◆ **WHAT YOU HAVE TO DO**
There is one span to output from the data below: the lines starting at the line with "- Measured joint" and ending at the line with "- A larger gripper". Output it exactly, ends included, nothing more.

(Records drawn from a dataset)
--------------------------------

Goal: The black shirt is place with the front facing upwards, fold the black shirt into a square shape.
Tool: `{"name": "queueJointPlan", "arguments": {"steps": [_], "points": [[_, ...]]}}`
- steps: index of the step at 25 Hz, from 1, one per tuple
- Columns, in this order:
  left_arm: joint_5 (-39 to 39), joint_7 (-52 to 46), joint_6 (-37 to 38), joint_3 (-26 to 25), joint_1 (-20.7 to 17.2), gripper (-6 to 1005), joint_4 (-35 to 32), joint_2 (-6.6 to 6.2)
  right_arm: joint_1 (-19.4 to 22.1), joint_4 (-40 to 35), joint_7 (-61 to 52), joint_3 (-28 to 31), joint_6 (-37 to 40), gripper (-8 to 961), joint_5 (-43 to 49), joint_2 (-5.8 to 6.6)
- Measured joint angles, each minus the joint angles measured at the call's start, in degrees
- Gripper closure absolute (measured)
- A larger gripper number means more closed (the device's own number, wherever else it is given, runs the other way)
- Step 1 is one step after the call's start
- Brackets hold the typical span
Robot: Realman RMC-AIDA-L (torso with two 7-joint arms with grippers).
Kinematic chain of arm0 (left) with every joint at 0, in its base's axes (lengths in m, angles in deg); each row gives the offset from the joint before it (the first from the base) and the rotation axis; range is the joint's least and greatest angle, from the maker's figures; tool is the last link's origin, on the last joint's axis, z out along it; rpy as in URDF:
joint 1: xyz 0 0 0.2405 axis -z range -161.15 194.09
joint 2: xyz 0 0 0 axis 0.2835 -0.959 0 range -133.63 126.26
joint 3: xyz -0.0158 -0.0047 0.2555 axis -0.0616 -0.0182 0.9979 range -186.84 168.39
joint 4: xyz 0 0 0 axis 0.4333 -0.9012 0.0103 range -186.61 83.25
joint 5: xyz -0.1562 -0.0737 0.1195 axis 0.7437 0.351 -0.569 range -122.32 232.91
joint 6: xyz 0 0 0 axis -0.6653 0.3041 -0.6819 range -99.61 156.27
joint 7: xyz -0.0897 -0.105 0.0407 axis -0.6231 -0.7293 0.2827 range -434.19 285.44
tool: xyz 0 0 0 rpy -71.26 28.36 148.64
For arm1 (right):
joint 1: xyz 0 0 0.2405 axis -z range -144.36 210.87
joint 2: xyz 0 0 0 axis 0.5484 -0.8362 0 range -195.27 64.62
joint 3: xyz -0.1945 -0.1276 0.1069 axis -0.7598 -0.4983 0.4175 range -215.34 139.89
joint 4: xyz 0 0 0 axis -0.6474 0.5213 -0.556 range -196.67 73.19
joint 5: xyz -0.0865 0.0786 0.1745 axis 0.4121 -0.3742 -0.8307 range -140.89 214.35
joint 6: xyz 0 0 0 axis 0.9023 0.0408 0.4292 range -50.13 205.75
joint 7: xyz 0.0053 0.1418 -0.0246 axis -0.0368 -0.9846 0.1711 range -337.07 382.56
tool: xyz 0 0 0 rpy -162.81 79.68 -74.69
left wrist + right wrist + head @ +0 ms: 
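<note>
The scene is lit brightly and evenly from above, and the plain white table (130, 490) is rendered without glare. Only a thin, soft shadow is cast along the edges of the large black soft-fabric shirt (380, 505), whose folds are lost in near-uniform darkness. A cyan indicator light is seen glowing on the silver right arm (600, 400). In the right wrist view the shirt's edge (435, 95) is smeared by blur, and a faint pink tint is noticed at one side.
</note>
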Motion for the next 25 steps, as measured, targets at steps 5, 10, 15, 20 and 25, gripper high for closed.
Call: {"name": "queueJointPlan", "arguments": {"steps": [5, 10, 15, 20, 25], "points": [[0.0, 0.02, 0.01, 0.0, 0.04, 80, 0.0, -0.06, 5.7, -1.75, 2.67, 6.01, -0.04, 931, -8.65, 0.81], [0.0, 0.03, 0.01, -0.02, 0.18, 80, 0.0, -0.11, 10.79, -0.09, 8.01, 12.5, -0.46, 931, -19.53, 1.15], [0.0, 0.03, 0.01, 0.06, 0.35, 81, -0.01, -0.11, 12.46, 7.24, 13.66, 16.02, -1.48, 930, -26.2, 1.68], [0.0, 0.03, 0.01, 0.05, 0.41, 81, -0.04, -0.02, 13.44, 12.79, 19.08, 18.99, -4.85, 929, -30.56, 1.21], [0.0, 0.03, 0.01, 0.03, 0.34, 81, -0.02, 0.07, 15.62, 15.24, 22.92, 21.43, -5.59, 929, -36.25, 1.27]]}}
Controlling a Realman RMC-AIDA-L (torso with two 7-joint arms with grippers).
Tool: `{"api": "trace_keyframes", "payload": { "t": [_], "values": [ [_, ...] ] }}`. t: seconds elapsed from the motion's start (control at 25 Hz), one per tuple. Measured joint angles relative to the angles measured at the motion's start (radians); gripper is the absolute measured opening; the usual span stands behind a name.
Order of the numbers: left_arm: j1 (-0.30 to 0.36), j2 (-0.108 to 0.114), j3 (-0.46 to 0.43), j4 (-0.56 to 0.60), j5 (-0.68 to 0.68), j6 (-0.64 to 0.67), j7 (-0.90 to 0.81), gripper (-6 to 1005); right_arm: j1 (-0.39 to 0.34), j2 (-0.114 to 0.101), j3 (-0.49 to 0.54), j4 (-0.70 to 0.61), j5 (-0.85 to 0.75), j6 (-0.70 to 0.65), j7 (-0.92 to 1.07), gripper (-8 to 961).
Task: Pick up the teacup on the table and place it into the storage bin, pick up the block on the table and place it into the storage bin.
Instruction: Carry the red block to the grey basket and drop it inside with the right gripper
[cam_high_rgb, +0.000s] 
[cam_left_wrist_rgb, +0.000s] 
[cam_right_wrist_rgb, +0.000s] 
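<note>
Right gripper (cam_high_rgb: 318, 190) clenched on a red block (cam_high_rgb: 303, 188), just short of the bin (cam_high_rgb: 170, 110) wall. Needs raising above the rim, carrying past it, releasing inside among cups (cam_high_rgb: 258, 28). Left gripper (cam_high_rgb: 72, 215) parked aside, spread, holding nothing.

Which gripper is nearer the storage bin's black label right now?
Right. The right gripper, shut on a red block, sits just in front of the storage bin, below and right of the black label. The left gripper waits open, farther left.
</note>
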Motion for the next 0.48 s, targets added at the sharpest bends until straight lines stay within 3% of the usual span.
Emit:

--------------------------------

◆ **TASK ANSWER**
- Measured joint angles, each minus the joint angles measured at the call's start, in degrees
- Gripper closure absolute (measured)
- A larger gripper number means more closed (the device's own number, wherever else it is given, runs the other way)

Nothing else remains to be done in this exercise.